> [The task] Below is a listing from which only part is wanted; return exactly the lines from the one with "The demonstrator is" up to and including the one with "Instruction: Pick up".
● ● ● ●
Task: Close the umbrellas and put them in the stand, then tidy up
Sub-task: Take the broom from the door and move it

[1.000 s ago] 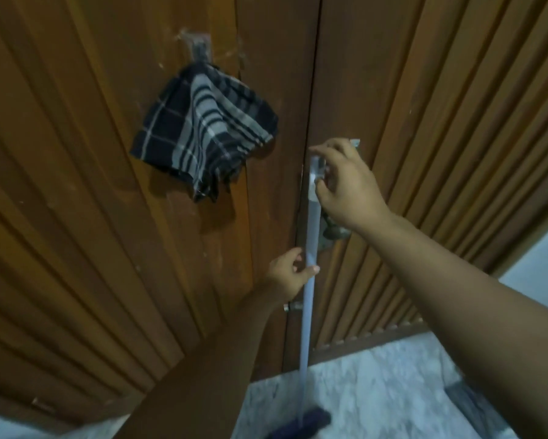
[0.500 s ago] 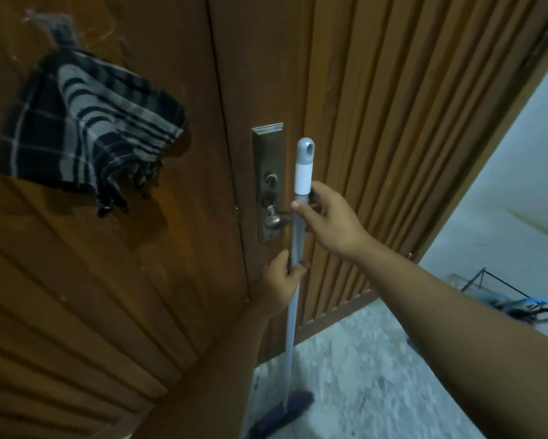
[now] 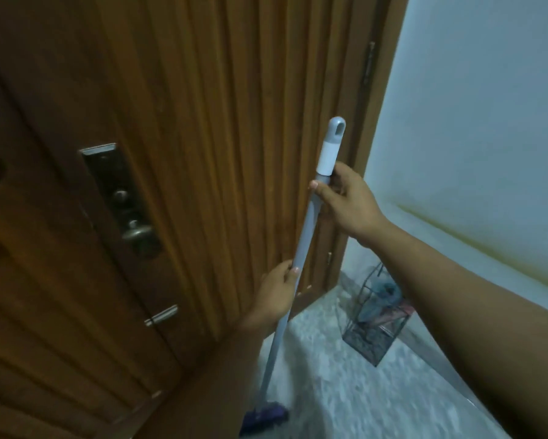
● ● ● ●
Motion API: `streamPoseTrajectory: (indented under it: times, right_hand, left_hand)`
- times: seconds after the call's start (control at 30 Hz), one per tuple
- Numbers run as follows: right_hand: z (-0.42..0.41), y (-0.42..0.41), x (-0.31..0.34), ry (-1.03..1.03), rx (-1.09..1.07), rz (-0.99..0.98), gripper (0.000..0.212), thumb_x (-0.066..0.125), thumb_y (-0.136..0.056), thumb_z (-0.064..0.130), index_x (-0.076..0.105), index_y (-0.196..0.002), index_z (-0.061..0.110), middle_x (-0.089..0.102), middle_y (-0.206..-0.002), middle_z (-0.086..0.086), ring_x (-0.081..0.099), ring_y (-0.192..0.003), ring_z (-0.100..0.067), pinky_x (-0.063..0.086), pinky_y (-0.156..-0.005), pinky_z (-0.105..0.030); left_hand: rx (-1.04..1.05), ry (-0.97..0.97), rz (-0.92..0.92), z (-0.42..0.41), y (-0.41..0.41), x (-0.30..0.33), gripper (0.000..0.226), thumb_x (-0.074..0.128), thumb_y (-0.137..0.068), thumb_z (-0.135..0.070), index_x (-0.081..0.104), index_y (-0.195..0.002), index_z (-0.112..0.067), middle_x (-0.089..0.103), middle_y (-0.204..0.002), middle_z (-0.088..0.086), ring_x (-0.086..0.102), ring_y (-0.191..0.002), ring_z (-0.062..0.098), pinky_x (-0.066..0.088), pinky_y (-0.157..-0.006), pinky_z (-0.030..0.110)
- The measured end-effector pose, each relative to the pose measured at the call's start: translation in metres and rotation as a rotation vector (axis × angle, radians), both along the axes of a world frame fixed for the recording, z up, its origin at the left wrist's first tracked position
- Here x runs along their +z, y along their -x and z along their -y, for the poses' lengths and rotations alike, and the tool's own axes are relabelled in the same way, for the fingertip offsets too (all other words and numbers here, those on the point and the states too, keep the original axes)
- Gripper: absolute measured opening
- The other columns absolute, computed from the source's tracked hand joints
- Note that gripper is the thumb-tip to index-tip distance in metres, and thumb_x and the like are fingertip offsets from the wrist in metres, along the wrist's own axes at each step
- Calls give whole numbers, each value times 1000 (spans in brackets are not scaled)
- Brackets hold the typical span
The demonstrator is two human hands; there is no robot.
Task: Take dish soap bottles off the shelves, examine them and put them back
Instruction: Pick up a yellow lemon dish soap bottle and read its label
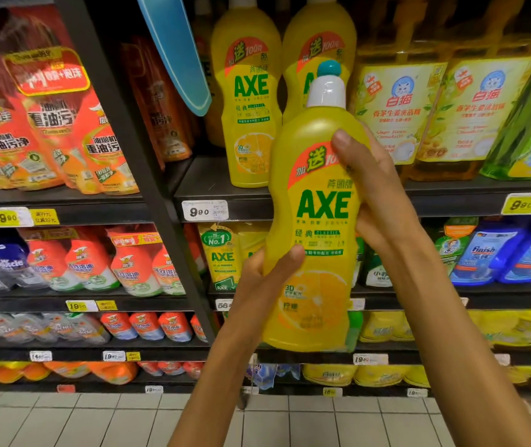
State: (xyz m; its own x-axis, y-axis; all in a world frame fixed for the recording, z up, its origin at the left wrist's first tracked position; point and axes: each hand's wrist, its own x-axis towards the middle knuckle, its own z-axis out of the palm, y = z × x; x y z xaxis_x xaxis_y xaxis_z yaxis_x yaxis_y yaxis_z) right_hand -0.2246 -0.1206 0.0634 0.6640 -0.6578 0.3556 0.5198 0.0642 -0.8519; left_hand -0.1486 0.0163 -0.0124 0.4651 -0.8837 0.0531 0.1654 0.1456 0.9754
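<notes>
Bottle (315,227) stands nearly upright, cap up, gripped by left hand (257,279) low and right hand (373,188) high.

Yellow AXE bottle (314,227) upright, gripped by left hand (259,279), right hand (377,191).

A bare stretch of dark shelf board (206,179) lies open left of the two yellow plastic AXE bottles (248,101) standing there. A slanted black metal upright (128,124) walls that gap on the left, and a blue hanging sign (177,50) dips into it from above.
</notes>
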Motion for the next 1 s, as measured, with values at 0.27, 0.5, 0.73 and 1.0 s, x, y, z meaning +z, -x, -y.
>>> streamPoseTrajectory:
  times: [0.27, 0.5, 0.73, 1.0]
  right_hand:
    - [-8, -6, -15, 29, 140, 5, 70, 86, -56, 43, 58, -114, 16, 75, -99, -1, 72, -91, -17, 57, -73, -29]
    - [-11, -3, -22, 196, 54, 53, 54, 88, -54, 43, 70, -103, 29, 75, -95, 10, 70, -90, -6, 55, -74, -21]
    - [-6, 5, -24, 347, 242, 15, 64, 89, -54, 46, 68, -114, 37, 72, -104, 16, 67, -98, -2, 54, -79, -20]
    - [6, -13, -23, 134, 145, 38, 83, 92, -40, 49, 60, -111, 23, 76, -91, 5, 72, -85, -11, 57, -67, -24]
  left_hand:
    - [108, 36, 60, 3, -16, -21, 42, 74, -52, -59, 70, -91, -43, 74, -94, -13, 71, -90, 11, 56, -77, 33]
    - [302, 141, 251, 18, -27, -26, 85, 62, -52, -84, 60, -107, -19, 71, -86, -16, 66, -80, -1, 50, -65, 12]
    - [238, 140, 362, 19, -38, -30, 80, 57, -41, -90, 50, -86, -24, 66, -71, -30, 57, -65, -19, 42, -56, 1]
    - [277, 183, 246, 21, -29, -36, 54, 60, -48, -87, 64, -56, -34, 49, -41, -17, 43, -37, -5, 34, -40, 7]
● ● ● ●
> [Output for this task]
The demonstrator is two human hands; there is no robot.
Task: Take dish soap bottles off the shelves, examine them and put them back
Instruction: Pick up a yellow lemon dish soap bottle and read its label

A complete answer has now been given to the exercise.